Perth: Oil slipped towards $37 a barrel on Tuesday, extending its near 8% overnight loss, as investors grew more pessimistic about energy demand on predictions that the world economy will slow down sharply.
Worsening recessionary signs forced investors to flee risky assets such as commodities and take refuge in the safe haven of US Treasury bonds on Monday, while Asian shares fell on concerns about the United States sinking further into recession.
US light crude for February delivery fell 34 cents to $37.25 a barrel, adding to overnight losses of $3.24. London Brent crude rose 11 cents to $43.02.
“It’s generally a very negative tone out there and there is a lot of pessimism on oil demand in the near term,” Toby Hassall, chief analyst at Commodity Warrants Australia in Sydney.
Slumping fuel demand due to the global recession sent oil prices down 54% last year, and crude is now off more than $100 from its record peak above $147 a barrel last July.
Top central bankers said on Monday the global economy will slow down sharply in 2009 as industrialised economies contracted, while latest data from the Organisation for Economic Cooperation and Development (OECD) showed that the world’s major and emerging economies were heading towards a “deep slowdown”.
Analysts said the resumption of Russian gas supplies to Europe, a key factor which has helped oil’s rally at the start of the year, was dampening crude oil’s rise.

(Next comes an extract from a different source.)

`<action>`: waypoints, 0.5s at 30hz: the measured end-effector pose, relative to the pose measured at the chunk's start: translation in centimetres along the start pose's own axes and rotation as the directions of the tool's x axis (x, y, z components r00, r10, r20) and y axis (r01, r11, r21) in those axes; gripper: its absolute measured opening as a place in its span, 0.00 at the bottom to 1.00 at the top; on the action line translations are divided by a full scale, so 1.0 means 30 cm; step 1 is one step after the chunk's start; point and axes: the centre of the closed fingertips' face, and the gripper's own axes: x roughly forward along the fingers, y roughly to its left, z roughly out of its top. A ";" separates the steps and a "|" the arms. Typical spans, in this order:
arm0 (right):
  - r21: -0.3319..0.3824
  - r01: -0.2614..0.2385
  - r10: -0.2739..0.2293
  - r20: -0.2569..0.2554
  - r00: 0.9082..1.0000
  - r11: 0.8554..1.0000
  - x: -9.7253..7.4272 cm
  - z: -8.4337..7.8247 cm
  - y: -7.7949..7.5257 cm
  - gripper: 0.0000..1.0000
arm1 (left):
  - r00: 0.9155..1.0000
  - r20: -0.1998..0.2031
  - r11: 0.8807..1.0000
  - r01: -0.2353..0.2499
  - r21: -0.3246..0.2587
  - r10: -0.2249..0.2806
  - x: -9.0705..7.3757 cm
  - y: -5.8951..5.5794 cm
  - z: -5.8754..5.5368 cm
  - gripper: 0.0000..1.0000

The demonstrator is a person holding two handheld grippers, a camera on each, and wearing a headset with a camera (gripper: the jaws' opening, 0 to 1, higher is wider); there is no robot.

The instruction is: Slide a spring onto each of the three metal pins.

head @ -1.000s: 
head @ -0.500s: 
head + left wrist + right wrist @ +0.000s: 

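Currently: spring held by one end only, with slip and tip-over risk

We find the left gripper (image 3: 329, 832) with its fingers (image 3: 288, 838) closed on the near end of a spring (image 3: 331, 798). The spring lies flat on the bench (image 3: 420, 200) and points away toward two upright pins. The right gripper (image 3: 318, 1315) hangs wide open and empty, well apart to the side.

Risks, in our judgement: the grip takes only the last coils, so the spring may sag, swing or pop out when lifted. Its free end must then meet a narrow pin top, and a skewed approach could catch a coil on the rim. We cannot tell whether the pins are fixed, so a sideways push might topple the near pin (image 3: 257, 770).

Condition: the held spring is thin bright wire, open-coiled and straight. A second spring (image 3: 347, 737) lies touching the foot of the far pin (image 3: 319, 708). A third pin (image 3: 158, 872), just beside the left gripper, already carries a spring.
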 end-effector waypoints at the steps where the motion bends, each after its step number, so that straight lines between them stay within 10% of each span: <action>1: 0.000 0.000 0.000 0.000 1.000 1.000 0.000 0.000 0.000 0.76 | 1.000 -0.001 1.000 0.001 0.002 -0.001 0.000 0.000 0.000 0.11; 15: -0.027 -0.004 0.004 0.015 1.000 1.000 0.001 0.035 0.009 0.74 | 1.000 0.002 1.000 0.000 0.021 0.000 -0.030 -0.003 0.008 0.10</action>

Russian Prime Minister Vladimir Putin ordered the resumption of gas supplies via Ukraine to Europe on Tuesday after signing a deal with Kiev on monitoring gas flows, six days after a Russian-Ukrainian price row cut deliveries in freezing temperatures.

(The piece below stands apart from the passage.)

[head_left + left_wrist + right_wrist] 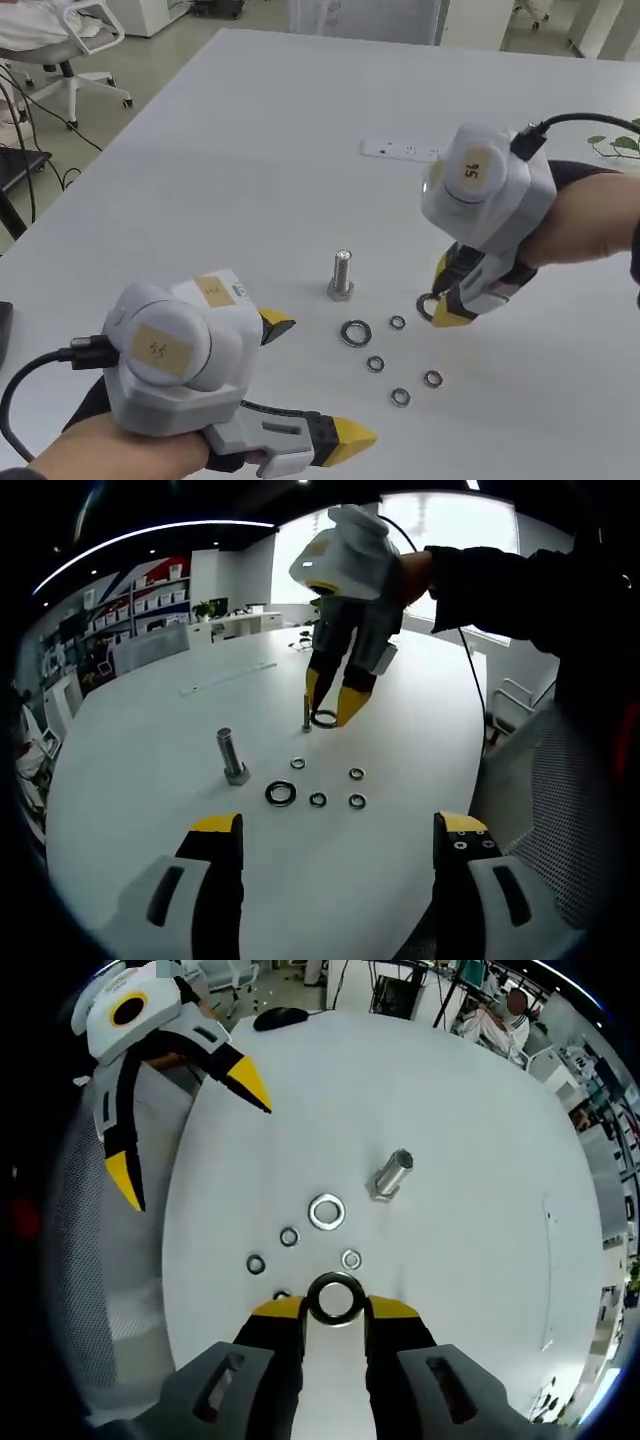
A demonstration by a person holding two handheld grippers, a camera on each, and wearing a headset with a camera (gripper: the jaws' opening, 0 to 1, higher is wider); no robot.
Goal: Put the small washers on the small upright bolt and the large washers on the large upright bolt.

A rally by the dollar against the euro also put downward pressure on oil prices, analysts said. The US dollar was slightly off a one-month high touched the previous day versus the euro amid expectations the European Central Bank will cut interest rates this week.
Oil prices are falling despite news that Opec members may cut production further and that heating oil demand in top consumer the United States will climb above average this week due to cold weather.
In yet another sign that energy consumption in United States had slumped, a preliminary Reuters poll ahead of Wednesday’s US government inventory data forecast crude stocks to rise for the third consecutive session by 2.2 million barrels last week, with stocks of refined product also increasing.